According to Xeneta, the Far East indices followed suit, with a record breaking 24.2% rise in exports (110.4% up year-on-year) while imports edged up, relatively speaking, by a still impressive 7.3% (43.2% higher than in July 2020). In the US, the XSI® revealed a 17.7% surge in imports – representing another all-time high – taking the benchmark to 61.2% above July last year. Exports also demonstrated strong gains, with an 11.1% climb (up 12% year-on-year, but 18.4% since the start of 2021).
Xeneta points to a glut of newbuild orders from key shipping lines scrambling to meet demand and secure market share – with, amongst others, COSCO believed to be have contracted 10 containerships, ranging from 14,092 TEU to 16,180 TEU, and Yang Ming understood to be mulling 24,000 TEU vessels.

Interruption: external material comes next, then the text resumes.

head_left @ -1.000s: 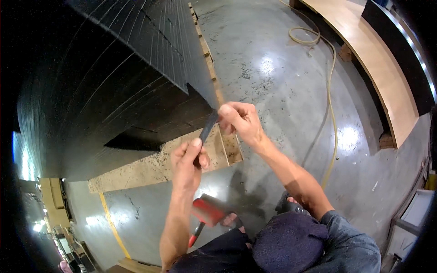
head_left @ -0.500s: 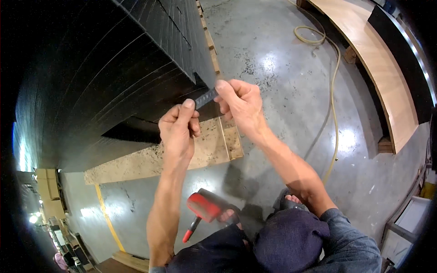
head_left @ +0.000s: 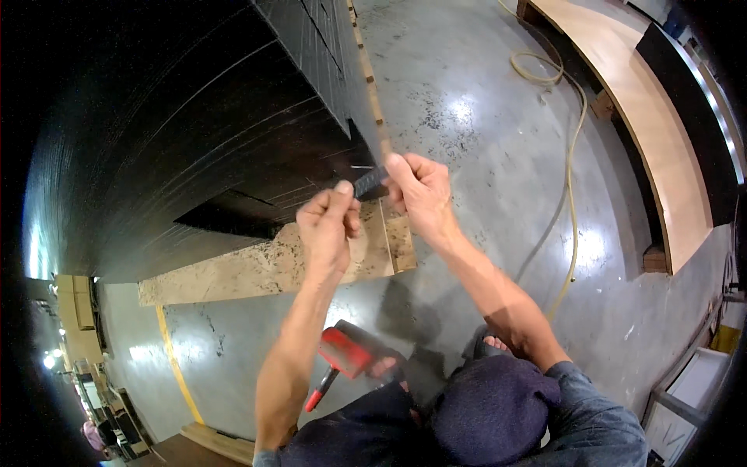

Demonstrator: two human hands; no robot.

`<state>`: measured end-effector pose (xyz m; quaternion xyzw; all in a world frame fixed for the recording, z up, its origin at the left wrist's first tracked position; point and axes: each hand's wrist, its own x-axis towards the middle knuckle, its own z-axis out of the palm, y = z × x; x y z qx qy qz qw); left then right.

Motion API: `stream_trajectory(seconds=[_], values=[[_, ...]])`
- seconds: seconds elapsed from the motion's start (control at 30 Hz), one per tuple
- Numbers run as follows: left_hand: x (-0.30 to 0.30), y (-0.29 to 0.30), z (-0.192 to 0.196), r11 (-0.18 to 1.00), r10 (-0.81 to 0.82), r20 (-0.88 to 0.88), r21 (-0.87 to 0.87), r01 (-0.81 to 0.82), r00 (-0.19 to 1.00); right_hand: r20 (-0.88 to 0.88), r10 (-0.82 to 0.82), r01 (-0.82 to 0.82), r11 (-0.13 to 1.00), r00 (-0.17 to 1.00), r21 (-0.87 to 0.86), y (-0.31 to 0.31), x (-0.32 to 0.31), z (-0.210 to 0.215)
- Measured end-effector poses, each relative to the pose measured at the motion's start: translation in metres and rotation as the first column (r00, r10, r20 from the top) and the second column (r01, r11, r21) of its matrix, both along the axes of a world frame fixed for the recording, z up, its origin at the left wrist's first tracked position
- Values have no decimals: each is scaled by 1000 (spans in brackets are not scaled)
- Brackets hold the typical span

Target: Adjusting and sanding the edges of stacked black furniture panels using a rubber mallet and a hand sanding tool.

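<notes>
Dark strip, short and flat, sits between both hands in front of the black panelled wall, just above the pale board on the floor. Left hand pinches its near end between thumb and forefinger, the other fingers curled in; right hand grips its far end, fingers folded over it so that most of the strip is covered (only a short grey stretch shows, too little to tell what kind of thing it is). A thin pale line, perhaps a string or a scratch, runs left from the strip and is hard to make out.

Below the hands lies a rough pale board on the concrete floor, with a narrow wooden slat running away along the foot of the black wall. Nearer the person, a red power tool rests by the knees, its lower part hidden behind the dark trousers. A yellow hose snakes along the floor on the right, its far loop cut off at the upper edge. Far right, a long curved wooden bench bends with the lens. The left rim is dark; small lit shapes there are too blurred to name.
</notes>
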<state>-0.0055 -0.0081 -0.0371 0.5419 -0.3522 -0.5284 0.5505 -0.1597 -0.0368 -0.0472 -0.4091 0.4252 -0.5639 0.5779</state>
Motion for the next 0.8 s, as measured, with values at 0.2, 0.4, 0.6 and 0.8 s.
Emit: stream_trajectory(seconds=[0.2, 0.4, 0.6, 0.8], values=[[-21, 32, 19, 999, -33, -24, 23, 33, 999, 116, 68, -67, 998, 991, -9, -6, -7, 2], [-31, 31, 29, 998, -2, -38, -67, 0, 999, 133, 151, -138, 985, 980, -104, -21, -6, 16], [-31, 34, 11, 998, 39, -21, -38, -40, 999, 43, 107, -106, 994, 993, -27, -15, -8, -5], [-16, 21, 26, 990, -12, 34, -142, 17, 999, 17, 72, -68, 983, 997, -168, -19, -7, 29]])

“It’ll be interesting to see how established players react to the red-hot market. Fortuitously, Evergreen ordered a dozen 24,000 TEU vessels back in 2019 and some will touch down this year, eventually boosting the firm’s capacity by 18%. There’s also word that Taiwanese carrier Wan Hai may re-enter European trades with its smaller vessels to take advantage of attractive rates. So, changes are on the horizon, but how significant will they will be in terms of the overall picture?”, said Patrik Berglund adding that “for the time being carriers have the fundamentals firmly in their favor and are enjoying time in the sun, as illustrated by recent earnings reports from major players such as from Maersk and Hapag Lloyd.”
The surge of seaborne freight rates affected the traditional logistics schemes which could not but affect logistic chains crossing Russia as we wrote earlier >>>>
As for the segment dry bulkers, it also sees the growth of freight rates although not as rapid as in the container segment. After its fall in the first half of 2020, Baltic Dry Index (BDI) recovered its decade high level and exceeded 3,000 points. Freight rates for Capesize ships exceeded their maximum of 2014, Panamax, Handymax and Handysize freight rates hit their decade-old records having reached $28,000 -$30,000 per day.
The growth freight rates in the segment of dry bulkers is driven by the demand for ore and grain after coronavirus related lockdowns (deferred demand just like in container cargo segment), record high prices backed by high supply (mostly from Brasilia and Australia).
In our opinion, sharp increase of dry cargo transportation costs may also result in a steep fall in the future: the pent-up demand will be satisfied while the additionally introduced tonnage will lead to an excess supply.